Columbia Theory Seminar, Fall 2018

For Spring 2018 the usual time for the meetings will be Thursdays at 13:00. Abstracts for talks are given below the talk schedule.

Talk Abstracts

Thursday, September 13:
Parallel Graph Connectivity in Log Diameter Rounds
Peilin Zhong
Columbia University

Abstract: Many modern parallel systems, such as MapReduce, Hadoop and Spark, can be modeled well by the MPC model. The MPC model captures well coarse-grained computation on large data --- data is distributed to processors, each of which has a sublinear (in the input data) amount of memory and we alternate between rounds of computation and rounds of communication, where each machine can communicate an amount of data as large as the size of its memory. This model is stronger than the classical PRAM model, and it is an intriguing question to design algorithms whose running time is smaller than in the PRAM model.

One fundamental graph problem is connectivity. On an undirected graph with $n$ nodes and $m$ edges, $O(\log n)$ round connectivity algorithms have been known for over 35 years. However, no algorithms with better complexity bounds were known. In this work, we give fully scalable, faster algorithms for the connectivity problem, by parameterizing the time complexity as a function of the diameter of the graph. Our main result is a $O(\log D \log\log_{m/n} n)$ time connectivity algorithm for diameter-$D$ graphs, using $\Theta(m)$ total memory. If our algorithm can use more memory, it can terminate in fewer rounds, and there is no lower bound on the memory per processor.

We extend our results to related graph problems such as spanning forest, finding a DFS sequence, exact/approximate minimum spanning forest, and bottleneck spanning forest. We also show that achieving similar bounds for reachability in directed graphs would imply faster boolean matrix multiplication algorithms.
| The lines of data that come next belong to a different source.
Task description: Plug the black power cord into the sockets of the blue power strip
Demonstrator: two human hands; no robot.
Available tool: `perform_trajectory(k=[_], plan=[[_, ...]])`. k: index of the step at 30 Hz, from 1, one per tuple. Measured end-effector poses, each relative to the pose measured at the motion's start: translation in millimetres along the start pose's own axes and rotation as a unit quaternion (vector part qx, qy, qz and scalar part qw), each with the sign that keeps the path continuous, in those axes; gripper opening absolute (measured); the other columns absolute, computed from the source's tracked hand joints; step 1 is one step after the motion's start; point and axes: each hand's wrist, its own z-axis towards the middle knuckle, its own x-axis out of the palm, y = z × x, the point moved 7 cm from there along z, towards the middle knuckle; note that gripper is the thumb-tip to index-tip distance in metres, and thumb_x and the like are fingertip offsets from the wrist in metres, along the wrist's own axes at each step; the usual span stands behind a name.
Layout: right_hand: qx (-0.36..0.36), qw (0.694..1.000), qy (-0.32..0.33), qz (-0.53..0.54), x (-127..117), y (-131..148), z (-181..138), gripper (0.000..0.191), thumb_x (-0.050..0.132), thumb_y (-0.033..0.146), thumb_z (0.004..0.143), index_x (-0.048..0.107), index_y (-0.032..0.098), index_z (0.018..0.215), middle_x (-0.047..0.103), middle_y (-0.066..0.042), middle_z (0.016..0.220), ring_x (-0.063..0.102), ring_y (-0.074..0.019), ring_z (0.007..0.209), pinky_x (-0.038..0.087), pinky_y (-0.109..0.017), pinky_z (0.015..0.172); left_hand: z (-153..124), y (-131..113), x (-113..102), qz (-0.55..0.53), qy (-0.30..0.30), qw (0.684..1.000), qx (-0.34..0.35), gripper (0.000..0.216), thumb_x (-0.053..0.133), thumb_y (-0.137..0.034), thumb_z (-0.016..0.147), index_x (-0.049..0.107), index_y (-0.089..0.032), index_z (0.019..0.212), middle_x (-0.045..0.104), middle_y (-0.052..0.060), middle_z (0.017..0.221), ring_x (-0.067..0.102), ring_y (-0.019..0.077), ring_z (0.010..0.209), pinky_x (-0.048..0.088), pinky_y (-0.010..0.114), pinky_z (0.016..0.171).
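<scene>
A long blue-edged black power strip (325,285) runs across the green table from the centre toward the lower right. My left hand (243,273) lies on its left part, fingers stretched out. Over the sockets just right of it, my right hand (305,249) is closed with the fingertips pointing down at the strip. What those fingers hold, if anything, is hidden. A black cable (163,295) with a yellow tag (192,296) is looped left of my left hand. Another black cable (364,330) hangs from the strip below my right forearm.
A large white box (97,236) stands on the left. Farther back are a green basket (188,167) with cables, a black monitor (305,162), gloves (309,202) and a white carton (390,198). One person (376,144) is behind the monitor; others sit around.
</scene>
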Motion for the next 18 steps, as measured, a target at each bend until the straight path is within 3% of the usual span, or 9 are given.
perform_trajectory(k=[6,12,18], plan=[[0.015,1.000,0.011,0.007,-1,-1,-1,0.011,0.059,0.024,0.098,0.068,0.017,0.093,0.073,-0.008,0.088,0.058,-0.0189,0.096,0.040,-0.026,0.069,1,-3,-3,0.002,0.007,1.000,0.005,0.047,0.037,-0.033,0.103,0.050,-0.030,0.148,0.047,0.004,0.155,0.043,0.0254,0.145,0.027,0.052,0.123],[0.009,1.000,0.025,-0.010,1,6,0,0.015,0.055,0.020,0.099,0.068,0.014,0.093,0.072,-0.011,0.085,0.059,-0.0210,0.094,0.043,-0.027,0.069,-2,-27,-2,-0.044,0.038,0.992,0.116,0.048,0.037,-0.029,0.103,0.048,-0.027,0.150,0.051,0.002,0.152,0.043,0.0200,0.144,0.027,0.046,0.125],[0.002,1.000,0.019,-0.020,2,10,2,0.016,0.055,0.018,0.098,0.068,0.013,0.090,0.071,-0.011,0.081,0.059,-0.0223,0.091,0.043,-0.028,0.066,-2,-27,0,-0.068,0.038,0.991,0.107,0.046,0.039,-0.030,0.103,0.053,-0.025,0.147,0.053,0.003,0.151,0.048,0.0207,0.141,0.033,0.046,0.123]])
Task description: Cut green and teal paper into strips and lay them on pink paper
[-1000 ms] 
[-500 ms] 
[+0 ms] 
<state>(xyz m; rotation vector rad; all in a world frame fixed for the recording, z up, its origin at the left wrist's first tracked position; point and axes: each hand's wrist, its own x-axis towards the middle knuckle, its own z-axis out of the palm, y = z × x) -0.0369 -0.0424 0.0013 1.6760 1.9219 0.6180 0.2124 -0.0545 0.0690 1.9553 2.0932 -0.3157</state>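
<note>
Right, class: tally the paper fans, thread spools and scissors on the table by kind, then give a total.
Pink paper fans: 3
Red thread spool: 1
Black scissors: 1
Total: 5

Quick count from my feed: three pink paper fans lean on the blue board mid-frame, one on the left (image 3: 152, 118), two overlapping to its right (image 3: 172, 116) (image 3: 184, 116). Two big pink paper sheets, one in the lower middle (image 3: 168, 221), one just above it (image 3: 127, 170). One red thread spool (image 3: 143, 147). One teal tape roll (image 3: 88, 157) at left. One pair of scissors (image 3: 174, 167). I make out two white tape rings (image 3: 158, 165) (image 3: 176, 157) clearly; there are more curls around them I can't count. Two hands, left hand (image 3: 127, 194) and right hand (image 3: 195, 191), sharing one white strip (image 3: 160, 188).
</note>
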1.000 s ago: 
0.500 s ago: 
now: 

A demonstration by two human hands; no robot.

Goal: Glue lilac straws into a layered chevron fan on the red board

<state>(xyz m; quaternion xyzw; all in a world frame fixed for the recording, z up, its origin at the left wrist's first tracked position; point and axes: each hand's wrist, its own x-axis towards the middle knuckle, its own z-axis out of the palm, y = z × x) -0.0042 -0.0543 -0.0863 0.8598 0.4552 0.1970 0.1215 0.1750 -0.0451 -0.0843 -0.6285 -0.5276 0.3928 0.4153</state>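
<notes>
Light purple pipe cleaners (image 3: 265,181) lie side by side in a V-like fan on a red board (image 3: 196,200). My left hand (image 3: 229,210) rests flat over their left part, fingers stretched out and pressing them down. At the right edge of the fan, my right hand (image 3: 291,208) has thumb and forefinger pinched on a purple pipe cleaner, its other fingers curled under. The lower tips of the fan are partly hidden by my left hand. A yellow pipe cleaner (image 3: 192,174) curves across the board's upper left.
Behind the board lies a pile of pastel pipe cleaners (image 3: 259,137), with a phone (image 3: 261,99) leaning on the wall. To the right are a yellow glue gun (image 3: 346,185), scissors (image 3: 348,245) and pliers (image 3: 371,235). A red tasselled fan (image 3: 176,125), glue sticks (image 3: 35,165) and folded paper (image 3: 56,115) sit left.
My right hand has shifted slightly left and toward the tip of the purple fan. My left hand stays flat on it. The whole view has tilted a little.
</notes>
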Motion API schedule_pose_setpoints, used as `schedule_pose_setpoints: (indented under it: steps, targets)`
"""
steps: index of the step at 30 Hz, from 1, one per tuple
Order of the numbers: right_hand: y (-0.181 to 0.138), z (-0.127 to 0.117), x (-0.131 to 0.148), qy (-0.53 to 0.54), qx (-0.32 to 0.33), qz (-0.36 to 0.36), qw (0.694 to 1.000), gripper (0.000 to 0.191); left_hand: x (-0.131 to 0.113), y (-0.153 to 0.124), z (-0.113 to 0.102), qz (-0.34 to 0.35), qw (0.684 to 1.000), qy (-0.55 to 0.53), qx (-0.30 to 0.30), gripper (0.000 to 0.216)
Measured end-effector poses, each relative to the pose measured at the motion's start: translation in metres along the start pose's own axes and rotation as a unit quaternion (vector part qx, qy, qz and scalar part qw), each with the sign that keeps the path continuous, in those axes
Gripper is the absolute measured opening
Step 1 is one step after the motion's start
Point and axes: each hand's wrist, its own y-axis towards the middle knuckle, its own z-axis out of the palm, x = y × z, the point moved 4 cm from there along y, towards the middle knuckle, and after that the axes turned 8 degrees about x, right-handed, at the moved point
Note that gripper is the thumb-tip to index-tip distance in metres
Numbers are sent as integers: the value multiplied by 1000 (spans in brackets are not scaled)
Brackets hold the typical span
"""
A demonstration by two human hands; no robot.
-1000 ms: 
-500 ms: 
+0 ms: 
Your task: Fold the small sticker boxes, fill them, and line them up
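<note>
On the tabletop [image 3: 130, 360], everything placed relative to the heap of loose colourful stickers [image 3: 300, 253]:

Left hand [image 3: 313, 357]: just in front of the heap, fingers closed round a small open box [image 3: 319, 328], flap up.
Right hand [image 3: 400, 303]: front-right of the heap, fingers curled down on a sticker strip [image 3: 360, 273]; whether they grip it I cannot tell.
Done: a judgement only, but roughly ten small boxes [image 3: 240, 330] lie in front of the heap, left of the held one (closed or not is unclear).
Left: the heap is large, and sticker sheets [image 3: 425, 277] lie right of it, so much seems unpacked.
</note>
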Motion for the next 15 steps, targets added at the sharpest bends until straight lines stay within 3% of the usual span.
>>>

We introduce several new algorithmic ideas. We describe a general technique called double exponential speed problem size reduction which roughly means that if we can use total memory $N$ to reduce a problem from size $n$ to $n/k$, for $k=(N/n)^{\Theta(1)}$ in one phase, then we can solve the problem in $O(\log\log_{N/n} n)$ phases. In order to achieve this fast reduction for graph connectivity, we use a multistep algorithm. One key step is a carefully constructed truncated broadcasting scheme where each node broadcasts neighbor sets to its neighbors in a way that limits the size of the resulting neighbor sets. Another key step is random leader contraction, where we choose a smaller set of leaders than many previous works do.

Thursday, September 20:
High-dimensional Sampling and Integration
Ben Cousins
Columbia University

Abstract: There is currently a substantial gap between theory and practice in the area of high-dimensional sampling and integration. There are numerous Markov chains that appear to work well in practice for high-dimensional sampling. For each Markov chain, there are seemingly suboptimal (or a lack of) mixing time bounds. Understanding the theoretical frontier of efficiency can help guide algorithms in practice, along with suggesting new approaches and connections to other fields. Notably, there is a well-studied connection between the mixing time of the ball walk and a decades-old fundamental question in convex geometry, known as the Kannan, Lovász, and Simonovits (KLS) conjecture.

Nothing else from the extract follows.